Sería injusto afirmar que todos los colmenares artificiales que se construyen en el mundo son lugares de explotación y de dominio. En muchos de ellos, particularmente los de pequeña escala, los apicultores suelen amar a las abejas, las tratan con cariño y las ven con reverencia, pues se trata de seres entrañables cuya existencia nos conduce de forma natural a la dulzura. Sin embargo, ciertamente, los apiarios suelen ser lugares de desmedido usufructo.
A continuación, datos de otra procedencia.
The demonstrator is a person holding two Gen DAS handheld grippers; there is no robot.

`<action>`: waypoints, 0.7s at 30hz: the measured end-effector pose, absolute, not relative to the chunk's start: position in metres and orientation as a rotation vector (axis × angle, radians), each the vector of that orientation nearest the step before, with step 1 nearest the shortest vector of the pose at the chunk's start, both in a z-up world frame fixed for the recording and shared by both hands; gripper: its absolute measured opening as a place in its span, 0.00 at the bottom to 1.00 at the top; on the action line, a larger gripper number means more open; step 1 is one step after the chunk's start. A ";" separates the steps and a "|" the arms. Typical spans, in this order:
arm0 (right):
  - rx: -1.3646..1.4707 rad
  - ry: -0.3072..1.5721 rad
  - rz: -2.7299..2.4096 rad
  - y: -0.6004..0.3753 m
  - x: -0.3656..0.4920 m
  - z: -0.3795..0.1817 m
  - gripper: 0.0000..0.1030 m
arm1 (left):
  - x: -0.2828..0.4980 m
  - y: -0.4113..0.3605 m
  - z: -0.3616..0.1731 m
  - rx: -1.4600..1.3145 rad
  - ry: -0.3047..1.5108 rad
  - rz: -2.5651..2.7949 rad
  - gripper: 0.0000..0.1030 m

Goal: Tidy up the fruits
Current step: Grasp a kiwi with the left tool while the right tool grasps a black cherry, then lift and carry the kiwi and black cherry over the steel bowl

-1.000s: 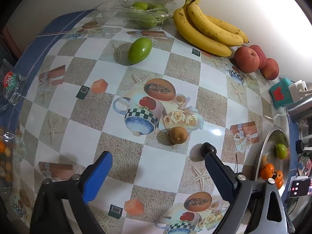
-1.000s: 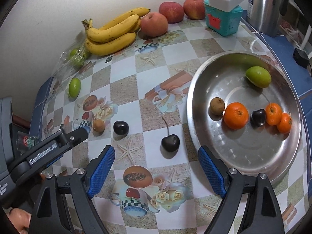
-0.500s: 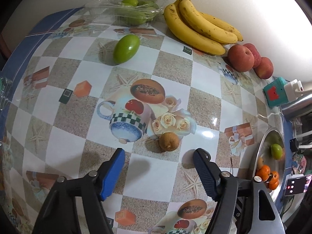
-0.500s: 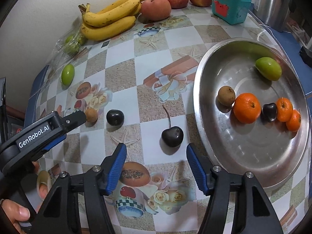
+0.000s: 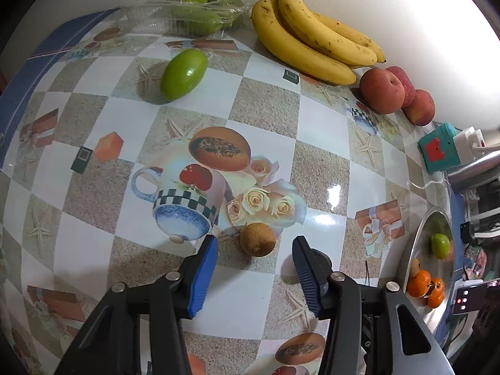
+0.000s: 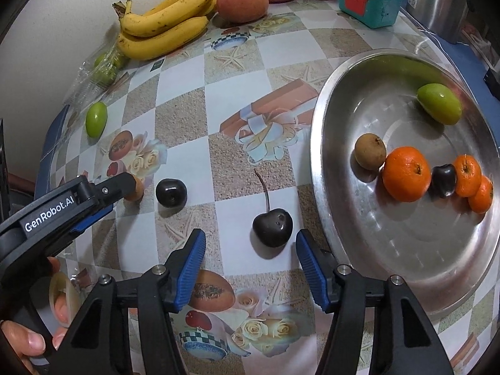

Muchos de ellos alcanzan dimensiones industriales –algunas exorbitantes– y buscan, de origen, la explotación, la multiplicación y la eficiencia propias de todo proceso de producción serial.

 

 Sobra aquí decir a dónde nos han llevado esas prácticas voraces e ingenierías para el dominio.

 

Hace algunos meses visité el poblado de Maní, en la península de Yucatán. Fui con la intención de conocer a la comunidad que ahí radica, a las abejas meliponas y a las personas que se afanan, por vocación, en su crianza. Dada la delicada naturaleza de ese género de abejas y la particular sensibilidad que caracteriza a los habitantes del lugar, sabía que me encontraría ahí con alguna forma noble y justa de apicultura. Pero lo que pude observar en los apiarios fue mucho más que una asociación equitativa; fui testigo de una entrañable práctica ancestral de mutualidad interespecie. Fui tocado, así mismo, por la entidad unificada e inteligencia inverosímil de un enjambre.

 

Hemos construido una casa para abejas meliponas: Una edificación que es reflejo y producto de la observación, el aprendizaje y la elucidación desenfadada en torno a esas ninfas aladas que en su amorosa estrategia no precisan de aguijón. Se trata de una casa de ofrenda y gratitud. Más que una gran pretensión, un gesto. Un punto de encuentro. Un intento –que igual pudiera resultar exitoso o fallido– de gratificar y honrar a la reina y a sus multifacéticas descendientes. La pequeña edificación será entregada a las abejas y a sus flores, al paisaje y a la comunidad que les procura moradas y les facilita el despliegue de un sorprendente abanico de virtudes, frutos y reciprocidades. Este ejercicio podrá quizás convertirnos en breves aliados para ellas –aún eso resulte tan solo en el terreno de lo simbólico–; también en sus alumnos, para aprender de su ejercicio colectivo, de sus formas íntegras de organización, complicidad e impecabilidad de crianza. Un regalo para abejas que se otorgará sin pedirles a cambio nada más que su ilustración y su confianza. 

 

Ese pequeño recinto es, a la vez que una casa, un enunciado conformado por un único vocablo: Esfera. O astro, impronta, seno materno, terso volumen libre de aristas, universo de continuidad infinita cuyo interior invita al libre diseño de la alcoba real y de ese mundo de bóvedas, pasadizos, laboratorios y cuneras que edifican las arquitectas meliponas. Es un templo provisto de una sola entrada –la piquera– custodiada por la estoica vigilante que ha pasado su estafeta, desde siempre, a cada casa melipona que ha existido. La habitarán en su momento, ahí en Maní, y en sus formas de hacerlo encontraremos –quiero creer– un raudal de enunciados, lecciones y respuestas.

 

El habitante hace al lugar, lo transforma para convertirlo en su mundo. Las semejanzas, en juego dinámico con las diferencias, son, a mi entender, los paradójicos puntos de partida de una posible forma de comunicación interespecie. La guarida es un referente ecuménico: se reconoce, se respeta o se transgrede –se habita y se defiende–, al tiempo que cada casa retrata el universo particular de cada reino.